2.4 Clustering analysis
We applied an agglomerative clustering algorithm, agnes (Kaufman and Rousseeuw, 1990) to cluster the 256 fingerprint bins according to their similarity with respect to the 10 time point observations. We used a manhattan distance metric, and the Unweighted Pair-Group Average (UPGMA) method of linkage for clustering. An intermediate number of clusters was analyzed. If one were to analyze the maximum number of the clusters (corresponding to one cluster for each of the 256 bins) no clear signal would emerge. Conversely, if too few clusters were analyzed separately, then clusters with different temporal signatures would be lumped together, obscuring biologically meaningful temporal correlations.
3. Theory of Cytometric Fingerprinting
3.1 Overview
CF analysis consists of two steps. In the first step, regions (or bins) in multivariate space are determined. In the second step, these bins are used to partition events in individual samples. Event counts in each bin are "flattened" into a list of numbers, which we refer to as a "fingerprint".
3.2 Recursive binning
Our binning procedure follows that developed by Roederer and colleagues (Roederer et al., 2001). Bins are first determined by finding the parameter with the largest variance. The rationale is that the parameter values are distributed most broadly on this axis compared to the others, and thus dividing the data into two halves using the median on this axis does the best job of creating uniform distributions. Binning proceeds in a recursive fashion as illustrated in Fig. 1. The complete collection of bins exactly covers the whole space. Moreover, coverage is efficient in that bins have equal event occupancy. By contrast, uniform binning would require a much larger number of bins and would result in many empty bins. The final number of bins in our method is determined by the number of times this recursion is applied, and thus will be a power of 2. As discussed in (Rogers and Holyst, 2009), we chose to use a recursion level of 8, resulting in 256 bins, such that the average number of events per bin was at least 10. This provides a reasonable trade-off between resolution and statistical precision. Binning can be applied to any collection of events. In the present study we chose to use the aggregate of the baseline samples, creating a model against which subsequent time point data can be easily compared. Figures 1A and 1B show a schematic representation of this process and its application to two different time points.
3.3 Fingerprinting
A fingerprint is computed by counting the number of events in a sample falling into each bin of the model. Thus, a fingerprint is essentially a histogram. The x-axis of the histogram represents a list of bins, and the y-axis represents the number of events in each bin. Fingerprints can be normalized in order to better represent shifts in B cell subsets. Fig. 1C shows the normalized events in each bin relative to the aggregated baseline. Fingerprints represent multidimensional data in a form that lends itself to detailed comparison of changes in distributions.

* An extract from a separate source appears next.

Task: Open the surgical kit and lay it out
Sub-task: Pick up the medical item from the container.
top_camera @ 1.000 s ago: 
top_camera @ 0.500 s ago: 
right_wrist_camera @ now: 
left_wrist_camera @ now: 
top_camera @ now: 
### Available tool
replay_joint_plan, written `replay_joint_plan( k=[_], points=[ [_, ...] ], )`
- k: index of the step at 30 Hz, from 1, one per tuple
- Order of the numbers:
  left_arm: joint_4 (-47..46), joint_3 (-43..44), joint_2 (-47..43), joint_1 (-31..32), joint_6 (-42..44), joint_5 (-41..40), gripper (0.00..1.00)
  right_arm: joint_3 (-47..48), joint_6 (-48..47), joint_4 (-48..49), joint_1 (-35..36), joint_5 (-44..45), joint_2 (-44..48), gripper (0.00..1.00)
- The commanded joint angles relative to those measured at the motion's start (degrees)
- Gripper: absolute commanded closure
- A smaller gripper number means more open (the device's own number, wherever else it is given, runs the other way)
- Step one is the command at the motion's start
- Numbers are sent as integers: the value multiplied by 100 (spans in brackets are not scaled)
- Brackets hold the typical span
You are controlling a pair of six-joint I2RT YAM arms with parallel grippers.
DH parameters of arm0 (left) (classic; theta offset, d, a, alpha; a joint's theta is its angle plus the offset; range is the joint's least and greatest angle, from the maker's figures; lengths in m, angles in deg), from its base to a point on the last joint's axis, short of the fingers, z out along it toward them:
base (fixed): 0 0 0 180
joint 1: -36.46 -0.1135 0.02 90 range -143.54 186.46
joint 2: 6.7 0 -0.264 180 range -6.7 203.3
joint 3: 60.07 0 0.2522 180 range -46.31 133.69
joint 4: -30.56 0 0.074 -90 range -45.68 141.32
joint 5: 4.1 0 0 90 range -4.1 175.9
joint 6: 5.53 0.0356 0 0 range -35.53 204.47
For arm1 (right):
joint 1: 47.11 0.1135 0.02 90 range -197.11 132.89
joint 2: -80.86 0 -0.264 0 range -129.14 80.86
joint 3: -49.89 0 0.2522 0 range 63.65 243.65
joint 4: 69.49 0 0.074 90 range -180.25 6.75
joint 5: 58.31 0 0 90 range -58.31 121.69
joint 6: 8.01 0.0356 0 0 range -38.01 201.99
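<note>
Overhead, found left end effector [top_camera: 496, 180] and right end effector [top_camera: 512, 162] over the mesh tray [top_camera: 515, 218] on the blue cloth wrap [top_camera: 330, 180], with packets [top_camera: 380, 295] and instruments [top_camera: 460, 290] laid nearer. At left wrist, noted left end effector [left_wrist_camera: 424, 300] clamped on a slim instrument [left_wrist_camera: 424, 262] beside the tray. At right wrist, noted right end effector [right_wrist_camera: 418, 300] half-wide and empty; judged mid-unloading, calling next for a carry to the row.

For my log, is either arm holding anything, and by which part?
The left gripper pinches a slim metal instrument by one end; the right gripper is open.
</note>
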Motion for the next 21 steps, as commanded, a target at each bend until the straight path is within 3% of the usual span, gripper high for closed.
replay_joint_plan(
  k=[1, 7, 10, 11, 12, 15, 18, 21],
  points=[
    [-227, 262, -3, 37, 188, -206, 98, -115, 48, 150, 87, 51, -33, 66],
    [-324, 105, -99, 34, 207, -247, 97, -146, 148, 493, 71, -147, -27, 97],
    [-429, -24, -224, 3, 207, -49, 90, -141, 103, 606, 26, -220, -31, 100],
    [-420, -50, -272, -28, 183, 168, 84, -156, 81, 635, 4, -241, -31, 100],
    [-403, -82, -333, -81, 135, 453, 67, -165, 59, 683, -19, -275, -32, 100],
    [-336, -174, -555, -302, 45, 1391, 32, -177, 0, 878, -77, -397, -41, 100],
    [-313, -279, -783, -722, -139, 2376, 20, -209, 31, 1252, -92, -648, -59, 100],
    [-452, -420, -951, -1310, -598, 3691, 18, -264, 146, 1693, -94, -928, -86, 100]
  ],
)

CF-based comparisons can be graphically represented in various ways. In the following sections we show (a) the development of a CF model based on the aggregated baseline data, (b) the computation of fingerprints for each of the individual time point data sets, (c) the display of fingerprints as histograms that represent differences in the multivariate distributions between each time points and the baseline model and (d) the mapping of temporally correlated bins (revealed either in fingerprints or by agglomerative clustering) to bivariate plots and parallel coordinate plots to determine their relationship to known or novel lymphocyte subsets.
4. Results
4.1 B cell subset analysis using standard gating techniques
Flow cytometry data from a patient on the transplant waitlist and at various times following pancreatic islet transplantation were analyzed using standard bivariate plots. Through the classical gating and quadrant divisions, circulating B lymphocytes (CD19+) were classified into 5 different well-established subpopulations: transitional (new bone marrow émigrés, CD27−, CD38++), naïve mature (CD27−, CD38+), activated mature (CD27+, CD38+), memory (CD27+, CD38−) and plasmablasts (CD27++, CD38++) (Pascual et al., 1994; Klein et al., 1998; Sims et al., 2005; Abdallah and Prak, 2006). In most samples the plasmablast fraction comprised fewer than 0.5% of the B cells. Thus the analysis was restricted to the four major subpopulations, excluding plasmablasts. Previous experiments with fluorescence minus one controls were used to distinguish positive from negative (background) fluorescence levels (data not shown). However, this method does not distinguish the transitional from the naïve mature B cell subsets. This distinction is made based upon prior knowledge of where the transitional B cell subpopulation typically resides using samples from patients treated with rituximab who are undergoing autoreconstitution in whom nearly all circulating B cells have a transitional phenotype (Sutter et al., 2008). B cells residing in the transitional gate are also known to express additional markers that are characteristic of earlier stage B cells including bright expression of CD24, dim expression of CD10 and subset positivity for CD5 (Sims et al., 2005; Marie-Cardine et al., 2008; Palanichamy et al., 2009; Luning Prak, in-press). This classification scheme is shown for a representative baseline sample in Fig. 2A. The baseline samples (n=2) from this patient show a similar B cell subset distribution expressed as a percentage of total B cells (see Fig. 3, discussed below). Samples from subsequent time points were analyzed by copying the gating settings from the baseline samples and making minor adjustments to accommodate small changes in mean fluorescence intensity. Figure 2B provides examples of this analysis for the first 3 time points post-transplant.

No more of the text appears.